Friday, February 4, 2011

The Fun of Building Your Own Art Collection

Artist Linnea Heide shared her tips for starting an art collection with Melissa Tevere in her Buying Original Art Blog and Mary C. Nasser in her BlogI'd like to share these with you. The majority of this blog is Linnea's, with a little editing and the addition of my (Melissa Tevere) two cents (in italic).

Linnea writes:
The joy of building an art collection is no longer reserved for those with the time and resources to scour art galleries across the globe. With today’s technology, anyone with a computer can access thousands of artists’ works across the full spectrum of mediums (and prices). While there is no set formula for building an art collection, I can offer a few tips to make your collection the best it can be, regardless of your budget.
1. Trust Your Instincts
Fill your collection with pieces you LOVE – not with pieces that you think might be a  good investment opportunity or a “good deal.” Your collection is a reflection of you. If you’re not sure what you like, spend some time just looking. Begin by visiting art museums, attending local art shows, and paying attention to the subject matter, color palettes or styles that capture your interest.
2. Stick with Original Art: Original art is unique and one of a kind.  Reproductions are mass-produced copies of an  original piece of art. 
(B.R. Not all reproductions are mass produced. Look for Limited Editions of the work you love, as well*.)
3.  Make an exclusive statement about who you are and what you like.
Much of the magic of an art collection is in the subtle nuance and energy of the artwork itself: how the work makes you feel when you look at it, what it says to each individual. 
4. Choose the Right Mix
You may wish to build your collection around a common element (style, color, theme), but selecting works of different size, shapes and mediums will help diversify the overall collection.  F.A.Q.
How do I know if I’m buying “good” art?
Buying art is about trusting your instincts and selecting pieces you love. Purchasing art as an investment, or because it represents the latest trend, is generally something to avoid. Be passionate about your purchases, and pick work that you really enjoy – you’ll be living with them for years to come.
Should I only buy from famous artists?
While owning a work from a famous artist can be exciting and help build your art collection, it is typically not a practical option for the majority of art buyers.  As a new buyer, you may want to focus on buying original artwork from emerging or lesser-known artists. Selecting work from artists that are up-and-coming gives you the excitement of being a part of their growth and will give you access to a steady stream of vibrant new works as the artist continues to evolve and grow.  (And there will be more money in your wallet!)
How do I know the artwork is authentic?
Authentic artworks are usually signed and in the case of photographic images, numbered by the artists. In cases where signing the actual work is impossible, ask for a signed artist authenticity statement.
What is the difference between an original work of art and a reproduction?
Original artworks are unique, one-of-a-kind pieces. Reproductions or giclee prints, which are mass-produced copies of original artworks, tend to dilute the impact of the original work with widespread distribution of the image. 
How can I be sure of the colors in the artwork when viewing it online?
Representations of artwork online are digital images. These can look very different from monitor to monitor and computer to computer.  However, most professional artists will color correct their work so that it’s screen image is as close as possible to the original. 
How are art prices decided?
Pricing artwork is not a science. Many factors can influence how a piece of art is priced – one of the most important of which is demand. Just like any other product on the market, the more competition there is for a piece of work by an artist, the more people are willing to pay. The size and medium of the piece can also influence the price, as well as how well known the artist and their work is. 
Is art a good financial investment?
Buying a piece of art as a financial investment is similar to playing the stock market – with varying degrees of risk and unpredictability. While there are some factors that contribute to a successful art investment – understanding market trends, tracking new artists, being able to spot the winners early – there is no secret formula to knowing the future price of a work of art. The bottom line is that you should collect art because you LOVE it and because it will enhance your life and your living space. After that, the investment potential becomes incidental and merely a potential bonus to your overall enjoyment of the work.

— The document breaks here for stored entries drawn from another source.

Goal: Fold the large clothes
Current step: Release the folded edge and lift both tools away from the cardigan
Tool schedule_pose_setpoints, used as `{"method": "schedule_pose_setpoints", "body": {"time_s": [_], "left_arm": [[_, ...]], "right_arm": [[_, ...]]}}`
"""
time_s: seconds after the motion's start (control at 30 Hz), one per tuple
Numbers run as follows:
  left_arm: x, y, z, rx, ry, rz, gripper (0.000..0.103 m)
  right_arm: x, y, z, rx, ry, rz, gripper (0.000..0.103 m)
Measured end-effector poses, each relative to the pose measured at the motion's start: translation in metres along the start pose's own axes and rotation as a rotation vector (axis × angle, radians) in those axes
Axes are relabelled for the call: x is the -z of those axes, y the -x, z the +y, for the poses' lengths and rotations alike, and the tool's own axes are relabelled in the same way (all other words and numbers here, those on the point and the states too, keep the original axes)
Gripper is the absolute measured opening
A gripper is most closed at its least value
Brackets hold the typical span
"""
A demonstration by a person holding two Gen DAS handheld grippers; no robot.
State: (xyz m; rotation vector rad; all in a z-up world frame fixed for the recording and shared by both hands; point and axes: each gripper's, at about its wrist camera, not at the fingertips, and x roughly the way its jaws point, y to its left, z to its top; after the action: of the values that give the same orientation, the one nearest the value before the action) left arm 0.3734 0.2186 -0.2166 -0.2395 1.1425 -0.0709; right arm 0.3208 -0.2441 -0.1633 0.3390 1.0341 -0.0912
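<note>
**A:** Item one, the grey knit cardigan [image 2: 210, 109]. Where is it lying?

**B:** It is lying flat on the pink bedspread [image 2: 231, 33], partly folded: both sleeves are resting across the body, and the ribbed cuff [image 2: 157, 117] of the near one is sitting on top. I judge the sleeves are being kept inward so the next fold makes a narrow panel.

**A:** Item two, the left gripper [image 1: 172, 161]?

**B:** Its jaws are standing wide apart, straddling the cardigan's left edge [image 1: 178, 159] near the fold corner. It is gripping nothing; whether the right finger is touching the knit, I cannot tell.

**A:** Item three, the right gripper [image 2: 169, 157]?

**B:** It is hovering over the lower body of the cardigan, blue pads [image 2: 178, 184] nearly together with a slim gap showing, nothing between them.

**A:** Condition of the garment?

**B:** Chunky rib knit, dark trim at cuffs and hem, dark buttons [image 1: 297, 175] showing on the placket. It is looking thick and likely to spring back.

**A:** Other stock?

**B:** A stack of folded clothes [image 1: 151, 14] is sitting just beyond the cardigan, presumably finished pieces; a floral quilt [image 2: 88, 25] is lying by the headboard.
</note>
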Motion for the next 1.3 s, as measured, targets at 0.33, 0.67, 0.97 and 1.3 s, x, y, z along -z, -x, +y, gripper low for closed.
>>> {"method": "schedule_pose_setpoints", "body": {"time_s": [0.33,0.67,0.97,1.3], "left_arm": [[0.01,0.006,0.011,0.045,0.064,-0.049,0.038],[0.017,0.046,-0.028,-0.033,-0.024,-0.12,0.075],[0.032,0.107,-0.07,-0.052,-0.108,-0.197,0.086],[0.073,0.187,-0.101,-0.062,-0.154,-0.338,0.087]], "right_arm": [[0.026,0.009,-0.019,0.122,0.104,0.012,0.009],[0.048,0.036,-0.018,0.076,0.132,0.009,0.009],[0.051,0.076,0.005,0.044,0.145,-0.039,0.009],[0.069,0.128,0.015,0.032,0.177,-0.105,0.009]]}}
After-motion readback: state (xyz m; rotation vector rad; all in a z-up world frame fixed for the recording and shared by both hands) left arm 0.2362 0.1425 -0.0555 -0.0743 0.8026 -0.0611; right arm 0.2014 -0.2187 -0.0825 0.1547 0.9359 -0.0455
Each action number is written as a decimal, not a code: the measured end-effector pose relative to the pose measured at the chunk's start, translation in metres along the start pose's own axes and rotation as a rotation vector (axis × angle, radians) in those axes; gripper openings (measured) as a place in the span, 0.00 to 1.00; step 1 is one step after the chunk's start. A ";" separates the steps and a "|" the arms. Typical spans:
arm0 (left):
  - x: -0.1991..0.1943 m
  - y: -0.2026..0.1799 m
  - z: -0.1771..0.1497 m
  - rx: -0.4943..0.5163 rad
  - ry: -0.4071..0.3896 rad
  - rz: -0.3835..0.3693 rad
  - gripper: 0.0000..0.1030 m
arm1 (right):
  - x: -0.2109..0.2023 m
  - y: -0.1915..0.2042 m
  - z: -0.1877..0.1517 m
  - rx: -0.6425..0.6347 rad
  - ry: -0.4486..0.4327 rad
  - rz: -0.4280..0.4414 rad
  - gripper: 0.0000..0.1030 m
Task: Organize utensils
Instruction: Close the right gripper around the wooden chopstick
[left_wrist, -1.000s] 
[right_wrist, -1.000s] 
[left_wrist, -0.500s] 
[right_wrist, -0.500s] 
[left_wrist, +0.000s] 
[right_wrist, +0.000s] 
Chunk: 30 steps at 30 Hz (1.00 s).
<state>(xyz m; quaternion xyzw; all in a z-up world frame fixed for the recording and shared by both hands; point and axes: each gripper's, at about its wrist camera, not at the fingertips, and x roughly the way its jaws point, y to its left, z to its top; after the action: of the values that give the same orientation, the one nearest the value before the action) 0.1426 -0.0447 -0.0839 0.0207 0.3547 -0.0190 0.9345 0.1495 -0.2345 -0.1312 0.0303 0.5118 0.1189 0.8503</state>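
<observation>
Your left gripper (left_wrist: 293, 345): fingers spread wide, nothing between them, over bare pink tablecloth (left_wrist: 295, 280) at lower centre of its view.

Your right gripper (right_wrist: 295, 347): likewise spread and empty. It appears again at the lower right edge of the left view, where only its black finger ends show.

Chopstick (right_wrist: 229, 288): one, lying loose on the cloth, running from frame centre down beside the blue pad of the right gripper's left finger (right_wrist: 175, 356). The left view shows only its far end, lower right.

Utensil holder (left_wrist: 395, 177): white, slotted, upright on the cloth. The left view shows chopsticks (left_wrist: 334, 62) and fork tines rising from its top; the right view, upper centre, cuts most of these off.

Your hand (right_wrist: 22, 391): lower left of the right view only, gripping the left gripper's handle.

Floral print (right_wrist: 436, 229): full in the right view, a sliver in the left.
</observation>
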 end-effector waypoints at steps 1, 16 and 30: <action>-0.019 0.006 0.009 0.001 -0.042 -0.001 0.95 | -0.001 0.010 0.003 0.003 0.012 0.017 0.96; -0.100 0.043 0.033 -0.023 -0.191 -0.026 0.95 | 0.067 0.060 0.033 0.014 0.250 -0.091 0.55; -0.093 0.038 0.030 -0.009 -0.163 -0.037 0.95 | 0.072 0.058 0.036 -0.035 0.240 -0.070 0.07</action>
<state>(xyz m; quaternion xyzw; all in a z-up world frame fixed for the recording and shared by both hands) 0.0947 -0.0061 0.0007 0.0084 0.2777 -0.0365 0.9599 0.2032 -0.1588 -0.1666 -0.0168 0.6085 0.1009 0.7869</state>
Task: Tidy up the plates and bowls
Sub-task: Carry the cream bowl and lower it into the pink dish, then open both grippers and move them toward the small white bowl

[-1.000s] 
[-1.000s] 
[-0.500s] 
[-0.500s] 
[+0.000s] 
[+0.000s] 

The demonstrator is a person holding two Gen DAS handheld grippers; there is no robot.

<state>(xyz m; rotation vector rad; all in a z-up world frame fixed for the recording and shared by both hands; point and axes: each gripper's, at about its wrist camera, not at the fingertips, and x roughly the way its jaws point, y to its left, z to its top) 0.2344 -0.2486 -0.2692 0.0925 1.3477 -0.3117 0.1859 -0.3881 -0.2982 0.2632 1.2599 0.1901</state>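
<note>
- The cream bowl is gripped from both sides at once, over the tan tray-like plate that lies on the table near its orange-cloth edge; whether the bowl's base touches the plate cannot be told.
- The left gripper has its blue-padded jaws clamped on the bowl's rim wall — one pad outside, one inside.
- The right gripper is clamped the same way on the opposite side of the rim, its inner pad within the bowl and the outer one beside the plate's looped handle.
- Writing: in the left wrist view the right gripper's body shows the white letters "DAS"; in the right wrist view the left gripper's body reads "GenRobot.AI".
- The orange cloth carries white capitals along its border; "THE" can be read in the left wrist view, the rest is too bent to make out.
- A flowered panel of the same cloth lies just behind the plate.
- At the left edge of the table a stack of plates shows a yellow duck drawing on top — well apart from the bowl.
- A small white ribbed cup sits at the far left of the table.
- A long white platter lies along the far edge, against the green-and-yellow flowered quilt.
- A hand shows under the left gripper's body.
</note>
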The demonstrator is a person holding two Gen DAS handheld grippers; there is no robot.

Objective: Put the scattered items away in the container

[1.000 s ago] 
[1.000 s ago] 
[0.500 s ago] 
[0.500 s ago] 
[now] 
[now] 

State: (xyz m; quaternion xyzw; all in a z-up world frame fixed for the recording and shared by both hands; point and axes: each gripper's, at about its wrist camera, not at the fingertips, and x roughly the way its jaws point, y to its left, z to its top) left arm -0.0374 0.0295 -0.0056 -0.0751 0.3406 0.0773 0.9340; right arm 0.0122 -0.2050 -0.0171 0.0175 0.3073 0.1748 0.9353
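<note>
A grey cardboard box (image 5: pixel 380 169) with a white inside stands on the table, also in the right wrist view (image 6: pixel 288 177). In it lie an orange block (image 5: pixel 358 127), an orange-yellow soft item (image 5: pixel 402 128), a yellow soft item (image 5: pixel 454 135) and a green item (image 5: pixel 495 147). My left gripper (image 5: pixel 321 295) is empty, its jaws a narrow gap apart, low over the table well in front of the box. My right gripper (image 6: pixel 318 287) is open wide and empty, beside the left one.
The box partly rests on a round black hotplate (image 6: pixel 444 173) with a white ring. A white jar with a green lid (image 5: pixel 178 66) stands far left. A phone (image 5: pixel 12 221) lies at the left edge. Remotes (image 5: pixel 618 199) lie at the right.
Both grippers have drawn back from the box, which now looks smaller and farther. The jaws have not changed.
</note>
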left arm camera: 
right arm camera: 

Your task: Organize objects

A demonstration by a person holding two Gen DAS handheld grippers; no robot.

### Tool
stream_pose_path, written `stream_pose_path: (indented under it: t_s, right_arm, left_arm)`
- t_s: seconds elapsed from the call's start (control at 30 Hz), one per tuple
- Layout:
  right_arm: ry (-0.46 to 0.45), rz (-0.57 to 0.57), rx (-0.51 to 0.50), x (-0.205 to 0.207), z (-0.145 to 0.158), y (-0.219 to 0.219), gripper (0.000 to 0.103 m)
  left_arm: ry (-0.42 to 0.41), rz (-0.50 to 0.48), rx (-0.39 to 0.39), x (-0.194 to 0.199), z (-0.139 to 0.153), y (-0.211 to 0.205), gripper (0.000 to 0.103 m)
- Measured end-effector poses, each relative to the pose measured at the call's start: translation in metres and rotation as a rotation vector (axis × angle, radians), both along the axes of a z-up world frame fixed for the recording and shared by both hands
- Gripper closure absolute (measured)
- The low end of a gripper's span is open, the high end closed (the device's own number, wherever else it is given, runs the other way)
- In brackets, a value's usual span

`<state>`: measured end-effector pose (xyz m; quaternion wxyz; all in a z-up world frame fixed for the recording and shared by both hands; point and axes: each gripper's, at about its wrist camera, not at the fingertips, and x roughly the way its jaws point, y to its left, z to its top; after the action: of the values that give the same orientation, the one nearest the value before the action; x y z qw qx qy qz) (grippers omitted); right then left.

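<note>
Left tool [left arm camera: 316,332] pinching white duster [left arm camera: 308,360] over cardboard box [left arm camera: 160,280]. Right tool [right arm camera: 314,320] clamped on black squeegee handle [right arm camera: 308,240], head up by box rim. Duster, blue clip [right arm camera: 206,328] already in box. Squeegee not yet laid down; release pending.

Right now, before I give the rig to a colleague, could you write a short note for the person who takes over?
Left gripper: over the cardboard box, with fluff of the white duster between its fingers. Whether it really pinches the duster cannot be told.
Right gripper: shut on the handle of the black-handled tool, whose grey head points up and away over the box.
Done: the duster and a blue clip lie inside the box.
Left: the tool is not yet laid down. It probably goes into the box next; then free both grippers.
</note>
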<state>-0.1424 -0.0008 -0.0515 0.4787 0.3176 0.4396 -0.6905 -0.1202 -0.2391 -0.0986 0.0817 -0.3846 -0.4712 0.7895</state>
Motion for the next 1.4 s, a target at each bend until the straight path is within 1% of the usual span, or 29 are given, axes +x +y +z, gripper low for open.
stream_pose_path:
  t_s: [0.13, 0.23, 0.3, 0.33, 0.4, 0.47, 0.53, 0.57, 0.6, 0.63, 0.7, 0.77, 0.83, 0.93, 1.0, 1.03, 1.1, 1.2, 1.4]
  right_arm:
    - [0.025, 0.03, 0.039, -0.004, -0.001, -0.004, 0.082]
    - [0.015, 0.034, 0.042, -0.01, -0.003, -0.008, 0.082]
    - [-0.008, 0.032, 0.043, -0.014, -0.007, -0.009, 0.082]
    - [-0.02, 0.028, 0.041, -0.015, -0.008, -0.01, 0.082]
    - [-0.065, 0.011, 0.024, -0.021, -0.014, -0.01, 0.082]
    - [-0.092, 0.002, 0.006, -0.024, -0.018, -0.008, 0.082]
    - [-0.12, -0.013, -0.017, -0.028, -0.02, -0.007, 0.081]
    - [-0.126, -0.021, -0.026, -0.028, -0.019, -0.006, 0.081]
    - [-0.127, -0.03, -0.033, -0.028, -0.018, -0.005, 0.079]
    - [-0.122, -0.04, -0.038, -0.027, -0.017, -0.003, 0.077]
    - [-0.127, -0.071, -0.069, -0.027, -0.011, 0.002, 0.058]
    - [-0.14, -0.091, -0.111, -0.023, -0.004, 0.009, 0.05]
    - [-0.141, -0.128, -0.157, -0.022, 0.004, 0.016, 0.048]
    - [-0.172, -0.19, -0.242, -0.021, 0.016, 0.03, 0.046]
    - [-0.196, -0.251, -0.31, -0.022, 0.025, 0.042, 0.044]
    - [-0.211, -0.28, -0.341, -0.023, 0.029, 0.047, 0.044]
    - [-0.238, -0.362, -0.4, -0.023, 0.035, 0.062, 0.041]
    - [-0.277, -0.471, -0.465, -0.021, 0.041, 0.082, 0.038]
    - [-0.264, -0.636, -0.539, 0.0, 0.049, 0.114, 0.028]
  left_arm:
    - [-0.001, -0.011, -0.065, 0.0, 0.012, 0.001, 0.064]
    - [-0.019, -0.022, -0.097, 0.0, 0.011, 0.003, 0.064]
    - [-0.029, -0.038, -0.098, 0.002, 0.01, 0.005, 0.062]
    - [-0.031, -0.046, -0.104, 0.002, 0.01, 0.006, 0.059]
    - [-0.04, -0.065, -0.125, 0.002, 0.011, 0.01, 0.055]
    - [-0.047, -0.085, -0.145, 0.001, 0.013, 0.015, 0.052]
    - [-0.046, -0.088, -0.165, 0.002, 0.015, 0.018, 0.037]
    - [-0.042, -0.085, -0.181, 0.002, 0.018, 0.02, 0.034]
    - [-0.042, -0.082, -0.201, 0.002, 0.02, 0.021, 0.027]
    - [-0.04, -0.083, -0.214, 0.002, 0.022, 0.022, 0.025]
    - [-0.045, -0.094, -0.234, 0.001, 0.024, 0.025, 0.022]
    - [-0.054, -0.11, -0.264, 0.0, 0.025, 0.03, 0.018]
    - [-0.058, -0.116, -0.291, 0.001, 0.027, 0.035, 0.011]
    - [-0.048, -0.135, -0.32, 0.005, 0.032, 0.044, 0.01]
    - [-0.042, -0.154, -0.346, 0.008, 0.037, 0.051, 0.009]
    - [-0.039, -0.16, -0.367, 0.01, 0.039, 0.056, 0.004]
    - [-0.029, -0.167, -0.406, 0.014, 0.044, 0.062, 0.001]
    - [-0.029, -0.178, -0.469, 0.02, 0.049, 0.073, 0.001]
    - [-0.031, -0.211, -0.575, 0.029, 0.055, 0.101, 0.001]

*Note from me, Barbara Rosenzweig: It is wonderful to fill your art collection with original works. However, for some buyers costs may be prohibitive. In that case, good reproductions by artists whose work you admire may be an answer. Look for Limited Editions where you are guaranteed that the work is not being mass produced. This can be a great start to a wonderful art collection that you love and will always enjoy!


  1. Love the vibrant colors in this work and wonderful article. Thanks for sharing

  2. So glad that you enjoy this. I strive to bring sunshine into my paintings and important information to my readers.